Each line below should be set down again unchanged.

>>>

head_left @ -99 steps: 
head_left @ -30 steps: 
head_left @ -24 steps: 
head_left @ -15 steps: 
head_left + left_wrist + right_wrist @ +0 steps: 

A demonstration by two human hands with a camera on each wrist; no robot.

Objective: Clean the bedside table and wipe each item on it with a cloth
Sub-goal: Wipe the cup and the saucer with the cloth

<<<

Exercise answer:
head_left @ -99 steps: 
head_left @ -30 steps: 
head_left @ -24 steps: 
head_left @ -15 steps: 
head_left + left_wrist + right_wrist @ +0 steps: 

A demonstration by two human hands with a camera on each wrist; no robot.

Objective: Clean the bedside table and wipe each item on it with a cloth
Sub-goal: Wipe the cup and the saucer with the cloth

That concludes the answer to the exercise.